> Problem
Please repeat only the lines below starting at the line that holds "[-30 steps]" and ending at the line that holds "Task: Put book", exactly, with both of those lines included and every picture omitted.

(Records excerpted from a collection)
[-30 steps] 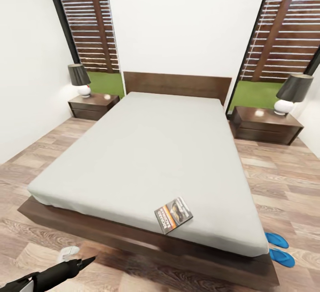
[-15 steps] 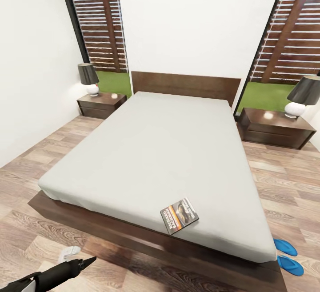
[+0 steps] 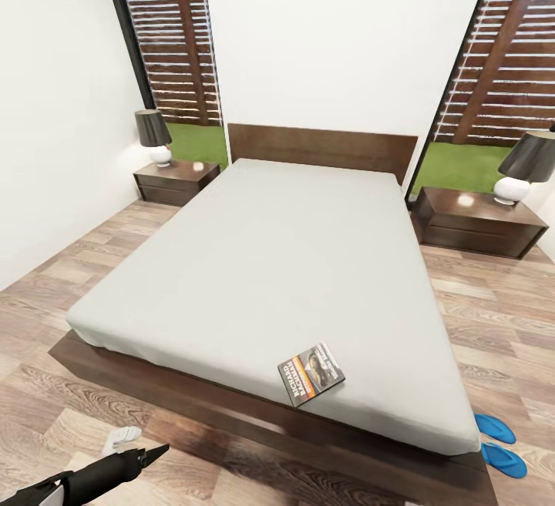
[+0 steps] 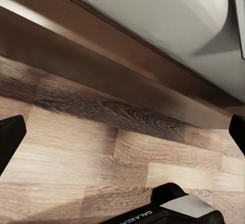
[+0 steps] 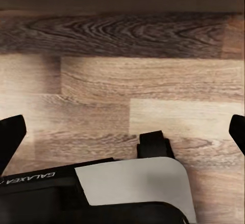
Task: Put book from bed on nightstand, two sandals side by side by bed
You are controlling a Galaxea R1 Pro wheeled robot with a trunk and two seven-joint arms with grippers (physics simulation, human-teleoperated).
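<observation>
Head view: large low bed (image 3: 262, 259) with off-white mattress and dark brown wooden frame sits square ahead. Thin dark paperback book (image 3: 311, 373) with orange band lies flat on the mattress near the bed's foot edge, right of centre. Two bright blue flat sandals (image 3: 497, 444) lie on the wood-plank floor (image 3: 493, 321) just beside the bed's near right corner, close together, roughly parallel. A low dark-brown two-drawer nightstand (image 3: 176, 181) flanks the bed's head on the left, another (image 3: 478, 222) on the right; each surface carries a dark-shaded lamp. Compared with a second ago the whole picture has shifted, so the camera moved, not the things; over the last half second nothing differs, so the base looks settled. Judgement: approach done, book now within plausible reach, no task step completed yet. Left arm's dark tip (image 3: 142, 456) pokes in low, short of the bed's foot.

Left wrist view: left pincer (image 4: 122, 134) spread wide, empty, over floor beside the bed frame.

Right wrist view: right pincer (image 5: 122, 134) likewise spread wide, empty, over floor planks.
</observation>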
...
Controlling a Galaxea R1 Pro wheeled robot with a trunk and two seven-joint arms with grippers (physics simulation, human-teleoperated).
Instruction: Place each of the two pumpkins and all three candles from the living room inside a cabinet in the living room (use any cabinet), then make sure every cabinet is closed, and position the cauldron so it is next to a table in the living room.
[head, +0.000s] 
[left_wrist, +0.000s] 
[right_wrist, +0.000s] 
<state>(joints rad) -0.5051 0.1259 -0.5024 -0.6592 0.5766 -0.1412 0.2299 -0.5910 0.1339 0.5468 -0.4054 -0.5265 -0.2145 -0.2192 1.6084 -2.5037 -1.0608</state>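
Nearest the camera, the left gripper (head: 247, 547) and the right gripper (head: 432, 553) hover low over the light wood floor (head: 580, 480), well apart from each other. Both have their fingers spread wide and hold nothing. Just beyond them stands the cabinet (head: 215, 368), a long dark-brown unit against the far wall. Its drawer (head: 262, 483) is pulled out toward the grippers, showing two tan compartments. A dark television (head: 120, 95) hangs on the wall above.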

> Answer space
[-30 steps] 
[-15 steps] 
[+0 steps] 
[+0 steps] 
[+0 steps] 
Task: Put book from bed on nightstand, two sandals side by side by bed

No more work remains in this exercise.